_REQUIRED WORK_
Through the line that contains "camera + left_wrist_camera", return the data below exactly, starting at its first line; leave the rest out.

BEGIN LISTED RECORDS

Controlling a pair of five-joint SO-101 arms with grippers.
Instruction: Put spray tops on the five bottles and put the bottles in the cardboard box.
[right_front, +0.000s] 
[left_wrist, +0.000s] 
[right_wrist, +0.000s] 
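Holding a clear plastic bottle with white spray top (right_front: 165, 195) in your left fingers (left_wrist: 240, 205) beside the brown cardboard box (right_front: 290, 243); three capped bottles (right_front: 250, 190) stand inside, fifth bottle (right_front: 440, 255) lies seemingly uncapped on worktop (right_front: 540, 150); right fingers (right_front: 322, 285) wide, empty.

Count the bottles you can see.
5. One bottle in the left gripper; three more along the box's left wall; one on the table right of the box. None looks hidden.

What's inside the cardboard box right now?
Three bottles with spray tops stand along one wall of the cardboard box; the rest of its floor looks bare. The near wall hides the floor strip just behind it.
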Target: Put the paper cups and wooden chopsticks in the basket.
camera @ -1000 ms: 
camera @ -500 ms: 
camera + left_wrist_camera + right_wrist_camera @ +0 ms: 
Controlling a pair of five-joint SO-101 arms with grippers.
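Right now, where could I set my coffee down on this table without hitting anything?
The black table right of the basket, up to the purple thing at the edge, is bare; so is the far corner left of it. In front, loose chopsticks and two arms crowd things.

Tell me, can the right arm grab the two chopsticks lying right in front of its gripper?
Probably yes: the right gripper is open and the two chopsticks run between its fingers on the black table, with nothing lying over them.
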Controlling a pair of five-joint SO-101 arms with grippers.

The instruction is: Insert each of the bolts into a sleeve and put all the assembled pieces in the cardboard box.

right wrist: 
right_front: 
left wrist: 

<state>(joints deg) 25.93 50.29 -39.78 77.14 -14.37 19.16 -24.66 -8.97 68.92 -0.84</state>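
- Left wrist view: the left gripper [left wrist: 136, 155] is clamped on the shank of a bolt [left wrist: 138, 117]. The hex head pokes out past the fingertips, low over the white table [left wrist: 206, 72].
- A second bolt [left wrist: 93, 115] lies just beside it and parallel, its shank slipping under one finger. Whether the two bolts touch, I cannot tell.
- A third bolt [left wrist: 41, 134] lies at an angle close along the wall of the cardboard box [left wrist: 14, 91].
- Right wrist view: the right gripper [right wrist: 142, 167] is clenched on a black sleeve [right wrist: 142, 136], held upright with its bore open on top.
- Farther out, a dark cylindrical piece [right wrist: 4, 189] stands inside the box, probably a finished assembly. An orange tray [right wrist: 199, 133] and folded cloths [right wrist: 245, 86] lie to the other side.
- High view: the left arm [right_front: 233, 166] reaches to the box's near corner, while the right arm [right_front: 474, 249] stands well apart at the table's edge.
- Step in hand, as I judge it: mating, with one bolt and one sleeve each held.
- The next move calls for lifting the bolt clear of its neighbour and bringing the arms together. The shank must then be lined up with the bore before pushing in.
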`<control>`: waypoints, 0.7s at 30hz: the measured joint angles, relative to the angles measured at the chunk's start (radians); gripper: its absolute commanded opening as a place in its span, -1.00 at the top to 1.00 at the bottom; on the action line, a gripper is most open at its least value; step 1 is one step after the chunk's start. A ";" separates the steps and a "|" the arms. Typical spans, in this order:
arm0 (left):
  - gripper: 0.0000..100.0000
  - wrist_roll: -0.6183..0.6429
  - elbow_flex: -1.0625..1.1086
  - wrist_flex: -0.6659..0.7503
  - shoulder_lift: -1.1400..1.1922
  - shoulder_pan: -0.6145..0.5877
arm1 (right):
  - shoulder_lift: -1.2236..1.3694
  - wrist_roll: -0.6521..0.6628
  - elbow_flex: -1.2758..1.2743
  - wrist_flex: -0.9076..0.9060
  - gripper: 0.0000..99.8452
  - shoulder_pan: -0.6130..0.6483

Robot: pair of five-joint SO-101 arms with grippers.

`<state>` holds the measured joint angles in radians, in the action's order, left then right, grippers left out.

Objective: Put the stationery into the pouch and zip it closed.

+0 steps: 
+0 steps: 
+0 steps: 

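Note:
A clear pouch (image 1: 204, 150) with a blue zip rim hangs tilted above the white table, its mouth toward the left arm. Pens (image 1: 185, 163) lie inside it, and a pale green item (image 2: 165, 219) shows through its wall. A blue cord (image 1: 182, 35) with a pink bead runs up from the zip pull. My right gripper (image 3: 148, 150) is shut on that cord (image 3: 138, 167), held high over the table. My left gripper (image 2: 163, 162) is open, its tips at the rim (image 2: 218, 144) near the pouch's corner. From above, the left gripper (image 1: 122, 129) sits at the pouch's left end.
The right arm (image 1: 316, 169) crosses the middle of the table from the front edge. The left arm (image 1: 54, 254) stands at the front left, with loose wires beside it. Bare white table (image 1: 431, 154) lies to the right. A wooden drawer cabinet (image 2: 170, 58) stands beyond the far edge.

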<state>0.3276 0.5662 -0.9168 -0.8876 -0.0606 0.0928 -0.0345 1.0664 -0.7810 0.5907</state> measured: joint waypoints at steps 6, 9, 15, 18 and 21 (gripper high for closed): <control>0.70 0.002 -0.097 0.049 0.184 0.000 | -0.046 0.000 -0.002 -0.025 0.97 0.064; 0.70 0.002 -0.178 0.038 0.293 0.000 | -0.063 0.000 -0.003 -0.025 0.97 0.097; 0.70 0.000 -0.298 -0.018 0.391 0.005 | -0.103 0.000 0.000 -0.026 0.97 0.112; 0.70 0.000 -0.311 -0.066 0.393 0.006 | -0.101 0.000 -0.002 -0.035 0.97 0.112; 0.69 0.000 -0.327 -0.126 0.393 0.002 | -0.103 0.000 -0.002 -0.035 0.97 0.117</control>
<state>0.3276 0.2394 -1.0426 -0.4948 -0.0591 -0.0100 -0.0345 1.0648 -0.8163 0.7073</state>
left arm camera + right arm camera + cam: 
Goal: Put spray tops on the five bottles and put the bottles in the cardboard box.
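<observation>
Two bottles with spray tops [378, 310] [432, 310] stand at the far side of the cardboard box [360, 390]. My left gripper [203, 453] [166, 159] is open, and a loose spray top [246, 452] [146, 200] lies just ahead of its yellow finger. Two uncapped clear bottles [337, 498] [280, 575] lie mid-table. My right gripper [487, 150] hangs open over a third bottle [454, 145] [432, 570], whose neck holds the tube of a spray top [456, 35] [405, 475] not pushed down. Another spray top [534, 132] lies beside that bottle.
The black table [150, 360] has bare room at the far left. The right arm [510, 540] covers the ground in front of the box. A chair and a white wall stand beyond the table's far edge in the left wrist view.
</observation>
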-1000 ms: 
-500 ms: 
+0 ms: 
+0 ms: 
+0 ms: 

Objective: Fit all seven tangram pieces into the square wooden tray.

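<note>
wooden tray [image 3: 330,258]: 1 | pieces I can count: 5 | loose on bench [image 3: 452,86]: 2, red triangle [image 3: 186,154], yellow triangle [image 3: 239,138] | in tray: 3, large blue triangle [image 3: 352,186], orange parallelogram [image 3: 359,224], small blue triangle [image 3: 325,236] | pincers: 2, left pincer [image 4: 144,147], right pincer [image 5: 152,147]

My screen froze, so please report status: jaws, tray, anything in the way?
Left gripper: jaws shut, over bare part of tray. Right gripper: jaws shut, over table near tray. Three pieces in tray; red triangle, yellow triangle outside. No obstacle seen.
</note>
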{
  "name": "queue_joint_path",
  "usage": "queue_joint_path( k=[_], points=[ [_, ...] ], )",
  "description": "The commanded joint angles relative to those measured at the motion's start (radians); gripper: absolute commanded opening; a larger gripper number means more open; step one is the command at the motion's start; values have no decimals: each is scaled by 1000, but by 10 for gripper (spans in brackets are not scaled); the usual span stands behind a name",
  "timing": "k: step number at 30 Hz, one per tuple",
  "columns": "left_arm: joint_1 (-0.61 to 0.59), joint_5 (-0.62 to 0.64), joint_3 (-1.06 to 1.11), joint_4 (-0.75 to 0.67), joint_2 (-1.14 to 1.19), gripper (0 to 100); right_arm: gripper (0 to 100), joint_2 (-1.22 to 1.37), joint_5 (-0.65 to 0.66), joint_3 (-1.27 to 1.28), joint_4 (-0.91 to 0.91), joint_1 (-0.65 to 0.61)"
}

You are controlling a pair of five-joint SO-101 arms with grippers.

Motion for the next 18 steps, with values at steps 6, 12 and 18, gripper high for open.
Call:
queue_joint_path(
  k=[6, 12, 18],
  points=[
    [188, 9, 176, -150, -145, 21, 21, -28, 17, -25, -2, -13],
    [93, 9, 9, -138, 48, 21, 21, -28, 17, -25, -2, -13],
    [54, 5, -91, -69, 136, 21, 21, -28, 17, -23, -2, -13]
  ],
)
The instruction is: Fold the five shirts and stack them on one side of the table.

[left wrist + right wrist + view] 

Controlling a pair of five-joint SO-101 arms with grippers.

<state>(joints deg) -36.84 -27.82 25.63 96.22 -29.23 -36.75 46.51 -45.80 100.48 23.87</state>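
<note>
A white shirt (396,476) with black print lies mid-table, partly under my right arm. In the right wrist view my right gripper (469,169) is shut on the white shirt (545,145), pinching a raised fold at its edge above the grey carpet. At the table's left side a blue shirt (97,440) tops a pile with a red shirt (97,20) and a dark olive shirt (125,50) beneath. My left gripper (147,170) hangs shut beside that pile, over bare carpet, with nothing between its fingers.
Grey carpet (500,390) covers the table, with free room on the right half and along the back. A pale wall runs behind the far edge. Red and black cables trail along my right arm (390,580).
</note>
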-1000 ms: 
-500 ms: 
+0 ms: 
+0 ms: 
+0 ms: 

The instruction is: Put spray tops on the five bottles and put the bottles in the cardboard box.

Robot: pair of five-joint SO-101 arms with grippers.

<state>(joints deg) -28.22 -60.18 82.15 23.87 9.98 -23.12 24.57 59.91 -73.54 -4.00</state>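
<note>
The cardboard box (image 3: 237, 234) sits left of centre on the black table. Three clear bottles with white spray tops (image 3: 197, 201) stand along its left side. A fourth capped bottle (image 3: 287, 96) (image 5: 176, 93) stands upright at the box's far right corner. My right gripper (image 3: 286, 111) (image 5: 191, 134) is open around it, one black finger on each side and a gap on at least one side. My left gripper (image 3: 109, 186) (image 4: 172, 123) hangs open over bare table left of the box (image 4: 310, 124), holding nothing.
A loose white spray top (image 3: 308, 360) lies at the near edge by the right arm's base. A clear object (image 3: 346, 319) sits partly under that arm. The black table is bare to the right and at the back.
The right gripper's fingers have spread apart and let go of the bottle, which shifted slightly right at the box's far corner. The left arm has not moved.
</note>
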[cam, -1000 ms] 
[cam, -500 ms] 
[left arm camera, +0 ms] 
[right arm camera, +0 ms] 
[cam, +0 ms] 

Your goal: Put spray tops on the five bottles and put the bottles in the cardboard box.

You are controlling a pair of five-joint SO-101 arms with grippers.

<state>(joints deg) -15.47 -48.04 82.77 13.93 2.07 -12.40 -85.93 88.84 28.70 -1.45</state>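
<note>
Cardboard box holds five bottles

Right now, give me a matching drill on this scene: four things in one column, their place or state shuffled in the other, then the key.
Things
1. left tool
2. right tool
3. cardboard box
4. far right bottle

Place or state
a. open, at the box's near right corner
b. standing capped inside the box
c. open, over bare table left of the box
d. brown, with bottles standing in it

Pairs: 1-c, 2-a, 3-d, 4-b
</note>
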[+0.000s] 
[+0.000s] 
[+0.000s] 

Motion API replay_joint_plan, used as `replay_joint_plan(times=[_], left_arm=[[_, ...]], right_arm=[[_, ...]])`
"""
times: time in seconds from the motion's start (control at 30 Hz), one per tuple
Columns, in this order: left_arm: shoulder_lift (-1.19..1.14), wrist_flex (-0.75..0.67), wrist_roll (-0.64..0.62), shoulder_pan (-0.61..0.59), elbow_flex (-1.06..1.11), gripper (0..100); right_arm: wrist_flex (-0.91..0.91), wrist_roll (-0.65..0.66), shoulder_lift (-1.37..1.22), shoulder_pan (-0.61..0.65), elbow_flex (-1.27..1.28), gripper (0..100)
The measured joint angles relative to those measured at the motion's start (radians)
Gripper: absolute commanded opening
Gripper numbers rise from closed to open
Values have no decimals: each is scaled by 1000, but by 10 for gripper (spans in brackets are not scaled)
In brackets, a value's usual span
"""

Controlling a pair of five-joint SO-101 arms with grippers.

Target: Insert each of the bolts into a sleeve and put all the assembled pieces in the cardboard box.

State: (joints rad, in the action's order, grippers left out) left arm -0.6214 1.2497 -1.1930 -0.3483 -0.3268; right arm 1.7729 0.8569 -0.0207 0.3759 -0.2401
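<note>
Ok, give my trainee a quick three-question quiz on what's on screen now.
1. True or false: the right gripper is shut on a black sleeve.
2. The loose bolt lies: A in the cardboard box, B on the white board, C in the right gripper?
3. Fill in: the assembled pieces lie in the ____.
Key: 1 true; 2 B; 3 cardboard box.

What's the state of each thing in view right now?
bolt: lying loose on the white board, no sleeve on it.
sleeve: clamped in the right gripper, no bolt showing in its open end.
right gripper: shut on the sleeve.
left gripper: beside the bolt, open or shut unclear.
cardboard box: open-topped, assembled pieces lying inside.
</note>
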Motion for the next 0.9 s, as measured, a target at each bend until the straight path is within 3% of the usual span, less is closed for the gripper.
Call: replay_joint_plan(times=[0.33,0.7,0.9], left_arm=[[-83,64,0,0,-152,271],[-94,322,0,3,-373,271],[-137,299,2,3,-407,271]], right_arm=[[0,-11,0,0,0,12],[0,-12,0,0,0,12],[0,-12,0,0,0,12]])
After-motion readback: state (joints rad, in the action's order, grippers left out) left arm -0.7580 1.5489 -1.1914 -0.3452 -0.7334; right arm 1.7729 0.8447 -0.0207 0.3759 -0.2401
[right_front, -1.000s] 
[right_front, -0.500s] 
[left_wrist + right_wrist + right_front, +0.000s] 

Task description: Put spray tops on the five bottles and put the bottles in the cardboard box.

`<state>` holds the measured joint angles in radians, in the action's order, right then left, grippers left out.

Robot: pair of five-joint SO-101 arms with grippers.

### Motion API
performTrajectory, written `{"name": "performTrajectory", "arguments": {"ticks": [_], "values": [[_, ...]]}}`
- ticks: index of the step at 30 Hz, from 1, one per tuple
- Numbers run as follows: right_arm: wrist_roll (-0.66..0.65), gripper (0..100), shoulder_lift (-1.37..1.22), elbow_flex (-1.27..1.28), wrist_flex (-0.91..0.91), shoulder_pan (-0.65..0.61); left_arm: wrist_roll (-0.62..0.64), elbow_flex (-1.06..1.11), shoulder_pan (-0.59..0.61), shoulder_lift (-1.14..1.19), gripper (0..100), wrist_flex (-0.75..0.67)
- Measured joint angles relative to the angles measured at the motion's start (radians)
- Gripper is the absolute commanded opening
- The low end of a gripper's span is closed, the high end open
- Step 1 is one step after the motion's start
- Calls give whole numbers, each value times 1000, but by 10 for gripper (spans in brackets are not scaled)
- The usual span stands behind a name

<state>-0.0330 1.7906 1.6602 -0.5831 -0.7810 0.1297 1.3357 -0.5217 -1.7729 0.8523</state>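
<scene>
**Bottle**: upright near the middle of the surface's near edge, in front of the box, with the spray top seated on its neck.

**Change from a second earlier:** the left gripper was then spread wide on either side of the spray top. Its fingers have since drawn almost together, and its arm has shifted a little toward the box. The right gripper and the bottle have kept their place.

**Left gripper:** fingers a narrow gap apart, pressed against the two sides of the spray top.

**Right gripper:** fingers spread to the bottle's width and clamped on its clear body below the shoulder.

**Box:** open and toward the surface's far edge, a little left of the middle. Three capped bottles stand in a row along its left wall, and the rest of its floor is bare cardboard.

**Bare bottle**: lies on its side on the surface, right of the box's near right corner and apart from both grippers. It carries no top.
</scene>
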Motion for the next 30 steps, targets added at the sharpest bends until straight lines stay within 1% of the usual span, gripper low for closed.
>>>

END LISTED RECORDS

_THE COMPLETED TASK_
Controlling a pair of five-joint SO-101 arms with grippers.
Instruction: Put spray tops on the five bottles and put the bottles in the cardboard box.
[right_front, +0.000s] 
[left_wrist, +0.000s] 
[right_wrist, +0.000s] 
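Holding a clear plastic bottle with white spray top (right_front: 165, 195) in your left fingers (left_wrist: 240, 205) beside the brown cardboard box (right_front: 290, 243); three capped bottles (right_front: 250, 190) stand inside, fifth bottle (right_front: 440, 255) lies seemingly uncapped on worktop (right_front: 540, 150); right fingers (right_front: 322, 285) wide, empty.

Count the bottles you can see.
5. One bottle in the left gripper; three more along the box's left wall; one on the table right of the box. None looks hidden.

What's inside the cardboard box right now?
Three bottles with spray tops stand along one wall of the cardboard box; the rest of its floor looks bare. The near wall hides the floor strip just behind it.
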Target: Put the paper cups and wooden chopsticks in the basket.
camera @ -1000 ms: 
camera @ -500 ms: 
camera + left_wrist_camera + right_wrist_camera @ +0 ms: 

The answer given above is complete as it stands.